Howdy Traipser! If you’re new around here, I’m Dakota and this is my newsletter about reclaiming creativity and ditching tired personal paradigms.
If this was June 1861, the U.S. Civil War would be raging and I’d have to hire the Pony Express to deliver this newsletter…for ~$150 in today’s money (payable in gold nuggets only). It would take 10 days to traverse the U.S. Instead, ZAP, here’s the 123rd edition of Traipsing About in your inbox.
Here in Bend, we’re back from a much-needed getaway to an Airbnb on the Oregon coast. We even brought our cat Oliver along for the ride! He got into big wave surfing while Chelsea and I enjoyed hiking, beach walks, and listening to the spring weather rage on the rental roof.
After a long winter, our trip felt like a shift to spring. Now we’re planting the garden, riding bikes (my back is feeling better!), and generally feeling refreshed and grounded. Even in small doses, travel can be so clarifying.
This week on Planting About, Edition #123:
What are we actually accepting?
It’s just priorities
A decision making metric
Traipsing Tidbits: avoid falling trees, a bike mantra, bike mirror, DIY oil change, and dinner prep music.
Side note: Bikepacking.com published my guide for plant-based bike travel and it was met with enthusiasm and many thoughtful comments. The editors were leery of a war in the comments, but instead everyone was cool. Yay humanity! A hearty hello to all you new readers who found Traipsing About through it.
Maybe a magnifying glass isn’t enough
Last newsletter I wrote how future casting with a telescope is no bueno for me and that peering through a magnifying glass is a much better approach. Present moment for the win.
With my focus in front of me versus spiraling on the future, I feel centered, connected to others, and generally good.
Well, mostly.
As I creep into my 40s, I’m struck by how life loses the carefree nature of earlier years. Whether it’s me and Chelsea, colleagues, friends, or family, someone is usually navigating a tough life experience at some moment. It’s like the weather forecast changed from clear and sunny to “thunderstorms and golfball-sized hail for someone in your network….always.”

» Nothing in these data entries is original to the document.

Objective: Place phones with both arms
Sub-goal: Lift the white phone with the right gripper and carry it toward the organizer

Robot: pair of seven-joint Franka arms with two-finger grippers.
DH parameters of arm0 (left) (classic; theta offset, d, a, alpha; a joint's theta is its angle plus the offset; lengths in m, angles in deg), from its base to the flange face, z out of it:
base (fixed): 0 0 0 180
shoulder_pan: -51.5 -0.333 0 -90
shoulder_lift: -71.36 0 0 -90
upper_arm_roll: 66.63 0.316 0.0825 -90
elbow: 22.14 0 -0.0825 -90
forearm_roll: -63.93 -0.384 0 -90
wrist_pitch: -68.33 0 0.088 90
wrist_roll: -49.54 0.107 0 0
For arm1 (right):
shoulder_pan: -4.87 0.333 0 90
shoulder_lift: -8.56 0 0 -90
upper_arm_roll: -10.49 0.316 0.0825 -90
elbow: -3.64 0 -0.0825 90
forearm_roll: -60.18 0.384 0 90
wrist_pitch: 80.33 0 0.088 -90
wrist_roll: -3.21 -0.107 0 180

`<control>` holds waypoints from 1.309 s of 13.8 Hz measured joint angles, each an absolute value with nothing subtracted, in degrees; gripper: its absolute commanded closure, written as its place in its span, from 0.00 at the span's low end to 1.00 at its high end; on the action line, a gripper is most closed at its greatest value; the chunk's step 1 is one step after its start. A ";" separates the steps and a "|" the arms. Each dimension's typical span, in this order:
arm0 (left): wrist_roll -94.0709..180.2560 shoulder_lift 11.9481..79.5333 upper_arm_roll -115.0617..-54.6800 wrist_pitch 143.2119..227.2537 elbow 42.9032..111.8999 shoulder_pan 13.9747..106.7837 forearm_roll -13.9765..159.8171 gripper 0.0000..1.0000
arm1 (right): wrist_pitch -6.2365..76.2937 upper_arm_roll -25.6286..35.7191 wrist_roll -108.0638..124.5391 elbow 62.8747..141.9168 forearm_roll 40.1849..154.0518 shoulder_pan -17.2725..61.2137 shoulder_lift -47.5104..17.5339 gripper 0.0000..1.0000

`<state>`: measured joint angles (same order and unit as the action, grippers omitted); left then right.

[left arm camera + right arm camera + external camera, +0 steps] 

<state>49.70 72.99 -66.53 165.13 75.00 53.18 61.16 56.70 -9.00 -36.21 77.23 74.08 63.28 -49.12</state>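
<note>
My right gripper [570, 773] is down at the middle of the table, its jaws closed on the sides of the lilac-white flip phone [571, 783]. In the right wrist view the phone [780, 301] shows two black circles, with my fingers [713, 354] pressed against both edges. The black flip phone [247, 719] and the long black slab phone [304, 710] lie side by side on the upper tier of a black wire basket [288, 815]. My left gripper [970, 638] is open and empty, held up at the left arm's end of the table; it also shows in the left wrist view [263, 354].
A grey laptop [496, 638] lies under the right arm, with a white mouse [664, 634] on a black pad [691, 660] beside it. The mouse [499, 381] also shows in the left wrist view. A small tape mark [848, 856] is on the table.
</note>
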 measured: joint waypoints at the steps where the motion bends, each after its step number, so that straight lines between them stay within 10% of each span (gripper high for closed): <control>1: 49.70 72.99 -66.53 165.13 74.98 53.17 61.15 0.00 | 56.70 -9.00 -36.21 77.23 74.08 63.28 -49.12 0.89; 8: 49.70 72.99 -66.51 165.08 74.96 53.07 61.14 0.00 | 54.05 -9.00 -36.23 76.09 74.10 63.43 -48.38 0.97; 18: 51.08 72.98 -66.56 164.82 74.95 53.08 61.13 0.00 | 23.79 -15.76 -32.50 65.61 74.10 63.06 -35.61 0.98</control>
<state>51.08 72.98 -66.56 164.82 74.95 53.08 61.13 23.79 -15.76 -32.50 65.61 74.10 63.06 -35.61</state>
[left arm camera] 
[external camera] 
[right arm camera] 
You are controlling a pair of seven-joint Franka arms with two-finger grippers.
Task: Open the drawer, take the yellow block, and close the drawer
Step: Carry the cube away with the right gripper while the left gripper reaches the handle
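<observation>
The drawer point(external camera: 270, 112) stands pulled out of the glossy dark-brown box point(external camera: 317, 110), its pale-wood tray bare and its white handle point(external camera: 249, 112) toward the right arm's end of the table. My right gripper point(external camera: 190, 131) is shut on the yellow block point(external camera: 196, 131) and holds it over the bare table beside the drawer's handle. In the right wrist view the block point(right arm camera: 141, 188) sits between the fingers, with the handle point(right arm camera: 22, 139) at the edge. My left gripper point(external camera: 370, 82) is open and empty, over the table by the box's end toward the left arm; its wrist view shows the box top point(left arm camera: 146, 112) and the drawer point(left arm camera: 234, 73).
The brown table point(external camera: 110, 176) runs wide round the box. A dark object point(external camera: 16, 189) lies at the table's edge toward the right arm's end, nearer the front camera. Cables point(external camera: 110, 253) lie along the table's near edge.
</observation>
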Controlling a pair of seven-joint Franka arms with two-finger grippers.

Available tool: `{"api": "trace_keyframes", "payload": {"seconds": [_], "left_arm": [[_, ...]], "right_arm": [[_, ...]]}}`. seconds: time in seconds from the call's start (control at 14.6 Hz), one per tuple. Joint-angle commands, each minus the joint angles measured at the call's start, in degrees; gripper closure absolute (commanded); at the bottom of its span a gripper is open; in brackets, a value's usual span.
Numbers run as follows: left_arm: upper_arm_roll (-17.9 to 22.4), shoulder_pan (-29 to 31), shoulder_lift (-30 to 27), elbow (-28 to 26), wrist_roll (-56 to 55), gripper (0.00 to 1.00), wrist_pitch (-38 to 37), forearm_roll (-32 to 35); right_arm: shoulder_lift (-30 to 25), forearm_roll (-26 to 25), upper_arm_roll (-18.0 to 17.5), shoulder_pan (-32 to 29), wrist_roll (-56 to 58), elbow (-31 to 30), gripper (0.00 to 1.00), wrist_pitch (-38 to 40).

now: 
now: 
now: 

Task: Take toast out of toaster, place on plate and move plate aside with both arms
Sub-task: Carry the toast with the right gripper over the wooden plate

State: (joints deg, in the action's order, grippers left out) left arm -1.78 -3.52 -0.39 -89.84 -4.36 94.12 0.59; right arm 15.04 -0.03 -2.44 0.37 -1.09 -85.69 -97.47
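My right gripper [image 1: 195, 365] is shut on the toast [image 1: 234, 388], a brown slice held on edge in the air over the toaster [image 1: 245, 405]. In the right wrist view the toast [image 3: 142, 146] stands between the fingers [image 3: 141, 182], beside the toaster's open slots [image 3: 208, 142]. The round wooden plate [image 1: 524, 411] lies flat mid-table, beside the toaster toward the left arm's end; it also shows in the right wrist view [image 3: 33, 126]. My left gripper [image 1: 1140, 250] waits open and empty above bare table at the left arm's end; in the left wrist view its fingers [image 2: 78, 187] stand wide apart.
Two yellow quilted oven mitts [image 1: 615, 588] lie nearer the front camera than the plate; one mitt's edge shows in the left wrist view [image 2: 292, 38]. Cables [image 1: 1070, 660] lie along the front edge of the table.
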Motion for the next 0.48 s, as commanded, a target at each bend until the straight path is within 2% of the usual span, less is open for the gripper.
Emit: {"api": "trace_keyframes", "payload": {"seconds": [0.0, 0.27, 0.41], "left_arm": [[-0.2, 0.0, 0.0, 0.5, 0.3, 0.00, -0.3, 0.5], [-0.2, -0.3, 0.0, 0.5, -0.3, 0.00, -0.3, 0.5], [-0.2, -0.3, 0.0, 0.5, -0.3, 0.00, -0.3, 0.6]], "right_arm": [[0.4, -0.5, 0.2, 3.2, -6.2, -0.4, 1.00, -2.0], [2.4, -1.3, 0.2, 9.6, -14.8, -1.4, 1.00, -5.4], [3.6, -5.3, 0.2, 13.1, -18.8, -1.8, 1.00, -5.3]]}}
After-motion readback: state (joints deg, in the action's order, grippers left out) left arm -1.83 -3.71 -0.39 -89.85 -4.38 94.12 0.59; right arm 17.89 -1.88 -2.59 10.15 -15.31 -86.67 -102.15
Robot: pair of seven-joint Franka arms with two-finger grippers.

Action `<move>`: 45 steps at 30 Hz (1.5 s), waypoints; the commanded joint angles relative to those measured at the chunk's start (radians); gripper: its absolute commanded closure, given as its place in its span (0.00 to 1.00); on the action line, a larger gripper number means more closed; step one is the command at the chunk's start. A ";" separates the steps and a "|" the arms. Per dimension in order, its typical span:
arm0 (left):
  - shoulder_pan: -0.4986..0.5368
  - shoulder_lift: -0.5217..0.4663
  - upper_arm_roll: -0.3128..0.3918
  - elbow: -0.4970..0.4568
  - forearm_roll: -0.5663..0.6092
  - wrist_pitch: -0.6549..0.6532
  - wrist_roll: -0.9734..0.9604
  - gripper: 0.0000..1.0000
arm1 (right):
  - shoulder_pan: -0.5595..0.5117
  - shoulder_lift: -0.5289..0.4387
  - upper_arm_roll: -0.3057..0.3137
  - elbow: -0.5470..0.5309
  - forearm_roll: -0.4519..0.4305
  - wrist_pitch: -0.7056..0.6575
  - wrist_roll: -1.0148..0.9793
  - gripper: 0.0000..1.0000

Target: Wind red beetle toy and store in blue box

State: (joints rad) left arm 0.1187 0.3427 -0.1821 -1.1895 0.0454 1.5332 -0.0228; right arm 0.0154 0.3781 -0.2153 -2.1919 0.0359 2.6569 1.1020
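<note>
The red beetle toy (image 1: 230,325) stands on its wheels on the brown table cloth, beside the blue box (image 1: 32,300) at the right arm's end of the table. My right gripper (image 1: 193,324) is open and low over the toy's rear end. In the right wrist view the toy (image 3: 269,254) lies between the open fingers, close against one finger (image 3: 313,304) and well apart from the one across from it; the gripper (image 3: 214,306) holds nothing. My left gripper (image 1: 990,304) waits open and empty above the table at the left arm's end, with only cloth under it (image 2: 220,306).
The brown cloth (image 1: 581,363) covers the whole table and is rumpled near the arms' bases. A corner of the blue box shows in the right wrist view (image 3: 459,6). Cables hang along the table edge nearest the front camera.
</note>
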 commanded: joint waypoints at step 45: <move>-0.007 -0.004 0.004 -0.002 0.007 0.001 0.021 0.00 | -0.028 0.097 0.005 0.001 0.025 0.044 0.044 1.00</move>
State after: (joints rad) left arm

It makes me wonder if this was happening when I was younger and I was just too self-absorbed or busy to notice. (Hooray for our 20s!) For sure life is more complex, plus health issues simply crop up more as we age. As my friend Brandon told me, “our culture acts like it’s not the case as it upholds and worships youth, but we know better.”
So if difficulty and dealing with it is the norm, what to do?
In my telescopes and magnifying post, I quoted the book Radical Acceptance:
"The way out of our cage begins with accepting absolutely everything about ourselves and our lives, by embracing with wakefulness and care our moment-to-moment experience."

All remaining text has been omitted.